David Schraub said...

Okay, let's just drop the fact that you don't understand the technical definition of an ad hominem, even when it's spelled out to you. Friendly advice: Latin only makes you sound smart if you know what it means.

What we're debating is whether a just end can be pursued by any means necessary -- torture (of primary actors? Accomplices? Sympathizers? Witnesses? Relatives?), terrorism, suicide bombing, kidnapping, whatever the paradigmatic bad act of the day is. I suppose there is a sub-debate over just how great an end it takes to justify something like torture (is it "NYC is about to explode" or just "someone has been kidnapped"? Could we torture Bernie Madoff to get access to his hypothetical Swiss bank account?). But the broad point is that you're making a very pure-form teleological argument, and being honest about that means accepting that it sanctions waterboarding innocent children if the ends require it as it does waterboarding accomplices.
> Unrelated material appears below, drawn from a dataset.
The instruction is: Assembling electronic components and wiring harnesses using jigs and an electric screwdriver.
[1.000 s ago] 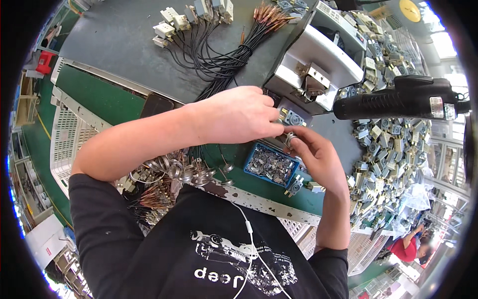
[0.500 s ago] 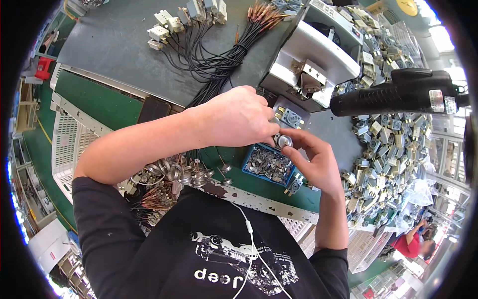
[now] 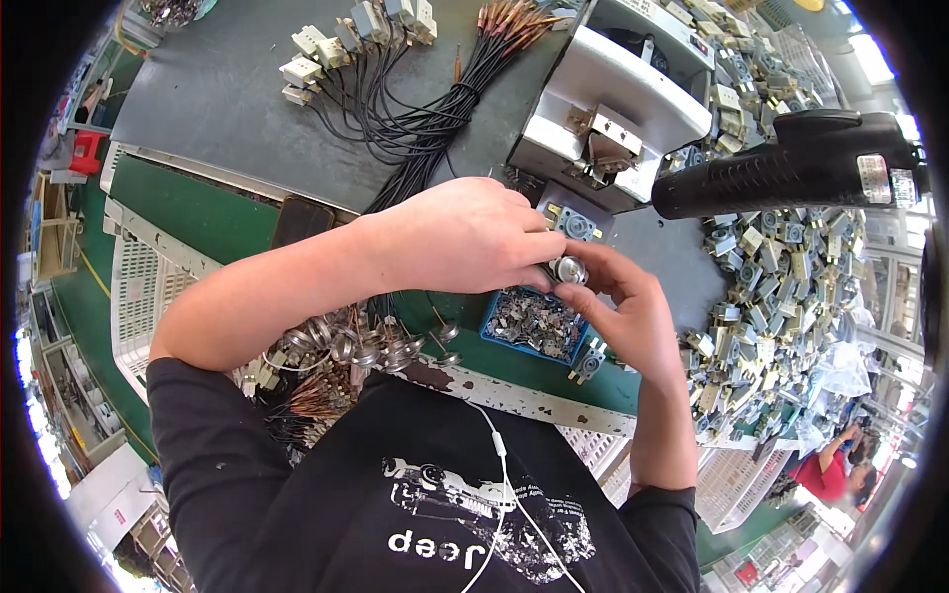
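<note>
My left hand and my right hand meet over the bench, fingers closed. Between their fingertips is a small round silver metal part, shaped like a disc-shaped sensor head. The right thumb and forefinger grip it from the right; the left fingers pinch at its left side, where their tips are partly hidden. Just beyond the part lies a grey square switch-like unit with a round dial centre. Below the hands, a blue tray holds many small metal pieces.
A silver metal fixture stands beyond the hands, with a black power screwdriver to its right. Bundled black cables cross the far bench. Grey and cream units pile up at right. Silver disc-ended parts hang near the front rail.
The silver part has turned slightly between my fingers, and the left fingers have shifted over it. The view has moved a little; both hands stay together in nearly the same place.
</note>
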A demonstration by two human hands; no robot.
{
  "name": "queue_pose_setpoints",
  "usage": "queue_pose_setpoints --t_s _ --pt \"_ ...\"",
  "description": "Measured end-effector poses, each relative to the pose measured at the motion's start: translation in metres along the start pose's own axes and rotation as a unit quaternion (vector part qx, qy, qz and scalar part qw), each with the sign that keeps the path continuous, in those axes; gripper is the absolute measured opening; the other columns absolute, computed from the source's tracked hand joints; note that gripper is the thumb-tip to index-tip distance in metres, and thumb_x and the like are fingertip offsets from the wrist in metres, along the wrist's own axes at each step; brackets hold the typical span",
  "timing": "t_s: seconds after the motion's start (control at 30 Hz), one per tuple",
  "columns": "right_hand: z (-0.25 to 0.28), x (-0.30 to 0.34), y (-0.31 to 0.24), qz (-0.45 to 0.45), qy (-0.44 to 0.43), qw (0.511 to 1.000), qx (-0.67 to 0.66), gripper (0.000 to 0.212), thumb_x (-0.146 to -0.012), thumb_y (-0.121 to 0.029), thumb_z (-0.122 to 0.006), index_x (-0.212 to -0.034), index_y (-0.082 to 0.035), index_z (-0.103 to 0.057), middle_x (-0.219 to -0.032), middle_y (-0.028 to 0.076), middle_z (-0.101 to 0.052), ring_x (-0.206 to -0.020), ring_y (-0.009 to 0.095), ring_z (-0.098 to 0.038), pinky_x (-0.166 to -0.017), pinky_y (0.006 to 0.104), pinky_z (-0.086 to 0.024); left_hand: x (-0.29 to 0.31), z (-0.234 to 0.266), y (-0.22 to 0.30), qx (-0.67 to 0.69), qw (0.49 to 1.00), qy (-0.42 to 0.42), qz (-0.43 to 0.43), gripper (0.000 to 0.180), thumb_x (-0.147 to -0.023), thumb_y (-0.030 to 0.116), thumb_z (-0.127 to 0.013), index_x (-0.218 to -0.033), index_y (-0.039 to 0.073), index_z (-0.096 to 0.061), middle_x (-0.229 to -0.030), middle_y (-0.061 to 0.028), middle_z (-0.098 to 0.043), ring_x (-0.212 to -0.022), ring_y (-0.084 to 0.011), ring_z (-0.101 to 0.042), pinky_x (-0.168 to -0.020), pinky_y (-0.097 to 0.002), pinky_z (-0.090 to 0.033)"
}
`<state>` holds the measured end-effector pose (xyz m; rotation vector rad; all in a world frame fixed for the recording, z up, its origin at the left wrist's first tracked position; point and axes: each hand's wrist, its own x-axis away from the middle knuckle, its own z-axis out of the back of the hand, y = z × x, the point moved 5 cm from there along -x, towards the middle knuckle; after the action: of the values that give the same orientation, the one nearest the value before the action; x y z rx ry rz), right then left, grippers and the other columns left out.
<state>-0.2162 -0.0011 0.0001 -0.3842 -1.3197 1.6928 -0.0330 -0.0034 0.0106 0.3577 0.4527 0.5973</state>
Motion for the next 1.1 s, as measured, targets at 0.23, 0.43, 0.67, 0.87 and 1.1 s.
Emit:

My argument is that, outside dorm room bull session hypotheticals about the destruction of a major city, torture is not justified in the pursuit of good ends, and that even in that highly unlikely 24 case, we should still make it illegal and count on jury nullification, prosecutorial discretion, or pardon power, rather than legalization (this, incidentally, is very close to the Israeli legal position, see Public Committee Against Torture v. State of Israel, H.C. 5100/94 (Isr. Sup. Ct. 1999)). If you have the confidence that torture is right in your case, then you should have the courage to hold yourself accountable before the rule of law.

PG said...

CC,
Yoo was being questioned about the fullest implications of the legal theories he advanced in his OLC memos. Crushing a boy's testicles was not a specified technique in those memos (presumably because the CIA hadn't requested to do that), but was wholly within the legal limits he saw the executive branch as being under. In other words, if we haven't done any boy's-testicle-crushing, it's because the agents on the ground didn't want to do it, not because Bush's lawyers saw any legal reason for them not to do it such as our own domestic laws forbidding torture.

Moreover, you're simply pulling out the same question that was used on Dukakis in the 1988 presidential debates: should your emotions dictate government policy? I'd cheerily draw and quarter the specific bastard who rapes one of my sisters, but I do not think that rape of an adult woman should be a capital crime. Part of growing up is being able to distinguish between your individual passions and what is best for the larger community. (Small children generally believe that what they want at any given moment should be the rule right then, and must be educated to understand that rules must have general applicability and utility.) That I am willing to make others suffer in order to protect my own, or gain vengeance for them, doesn't make it good public policy.

Perhaps this is one of those differences between liberals and conservatives: conservatives think government should express their passions, while liberals think government should rise above them.